Перед моим докладом я успел заглянуть в повестку дня дальше. Четвертым, после пролетарского театра, стоял вопрос о нормировании работы подростков, пятым — организация курсов повышения квалификации, шестым — выделение товарищей для организации сельских ячеек, седьмым — подготовка к прополке свеклы. Десять следующих вопросов — от восьмого до восемнадцатого — я не запомнил. Я был слишком озабочен своим собственным докладом. Делать доклады мне приходилось не так часто: это был первый доклад в моей жизни. Только сегодня утром наш театр получил от уездной организации комсомола настойчивую просьбу и категорическое предложение выделить, в связи с трехлетием комсомола, докладчика о пролетарском театре на торжественное собрание молодежи Н-ского сахарного завода. А так как председателем месткома в нашем театре, также членом уездного правления Всорабиса был как раз я и к тому же только у меня и было не так давно законченное среднее образование, то делать доклад и поручили именно мне. И вот уже второй час я докладывал.
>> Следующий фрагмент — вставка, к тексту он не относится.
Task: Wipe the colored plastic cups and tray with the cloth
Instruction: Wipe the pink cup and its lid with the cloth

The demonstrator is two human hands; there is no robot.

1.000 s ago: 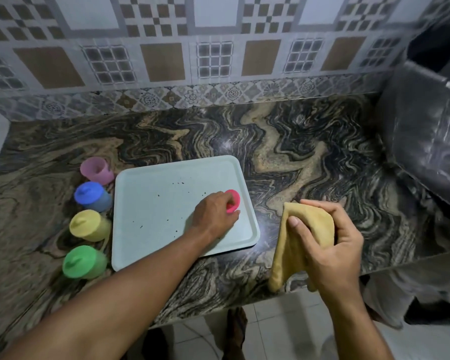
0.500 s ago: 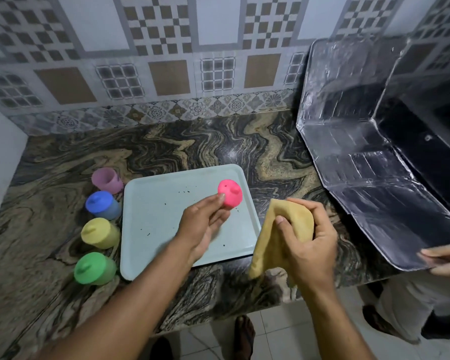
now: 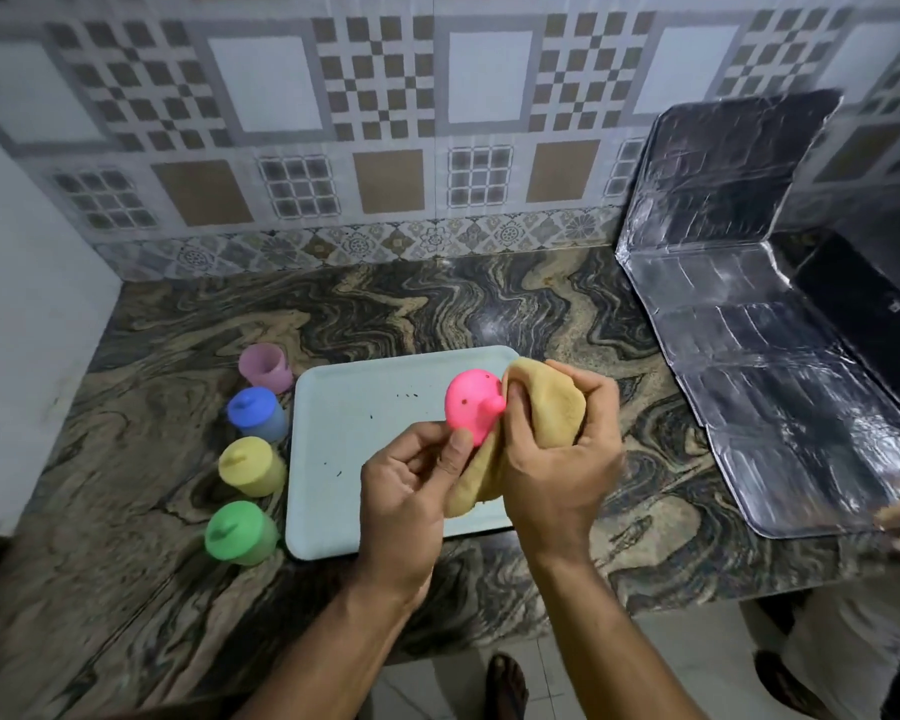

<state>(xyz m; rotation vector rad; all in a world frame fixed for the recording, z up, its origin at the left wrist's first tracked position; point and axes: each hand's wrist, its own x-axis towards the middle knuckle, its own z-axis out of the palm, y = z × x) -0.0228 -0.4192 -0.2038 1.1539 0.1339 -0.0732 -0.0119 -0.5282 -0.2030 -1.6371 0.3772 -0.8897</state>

Доклад мой состоял, собственно говоря, из трех частей. В первой части я честно и добросовестно, слово в слово пересказывал тот единственный доклад о театре революции, который я сам слышал в своей жизни: выступление первого драматурга нашего фронтового театра, начпоарма четырнадцать. И так же, как и он, я закончил эту часть тезисом про выдающееся агитационно-пропагандистское и идейно-воспитательное значение театра и его исключительные возможности, как наиболее массовой и доступной формы искусства в деле воспитания коммунистического мировоззрения, то есть в борьбе за коммунизм. Горячие аплодисменты аудитории приветствовали этот тезис. Глотнув воды и перейдя ко второй части доклада, я не менее добросовестно пересказал аудитории все, что я сам знал из гимназического курса словесности про театр Эллады, великодушно поделившись со слушателями моими убогими знаниями о величии трагедий Софокла, Эсхила и Еврипида. И, очевидно, вдохновленный классикой, неожиданно для самого себя, — клянусь, что я вовсе не собирался этого делать и это случилось совсем неожиданно, возможно в результате каких-то внедрившихся еще гимназических ассоциаций, — я вдруг процитировал высоким, патетичным штилем строк полтораста из Овидиевых «Метаморфоз». Это было совершенно не к месту, так как не имело никакого отношения ни к театру, ни к искусству Эллады, ни к самой эпохе. Но я не сказал слушателям, что читаю и на каком языке читаю, — и латинский гекзаметр был принят бурными аплодисментами аудитории, как образец греческой классической драмы. Смутившись, я поспешил глотнуть воды и перешел к третьей части доклада. В этой части я вкратце поведал собранию о том, что сам слышал от старших актеров о театре в Петрограде, Москве и Киеве. Затем еще короче я проинформировал о работе нашего театра за минувшие годы, когда театр обслуживал фронт, и о его работе сейчас, в условиях мирного времени. И, наконец, утомленный и обессиленный, едва держась на ногах, я закончил призывом — лозунгом начпоарма четырнадцать, сказанным два года тому назад, — отдать все свои силы на создание величайшего театра всех эпох, пролетарского театра! Гром аплодисментов покрыл мои слова. Зал зашевелился, и от этого клубы табачного дыма взвились под потолок.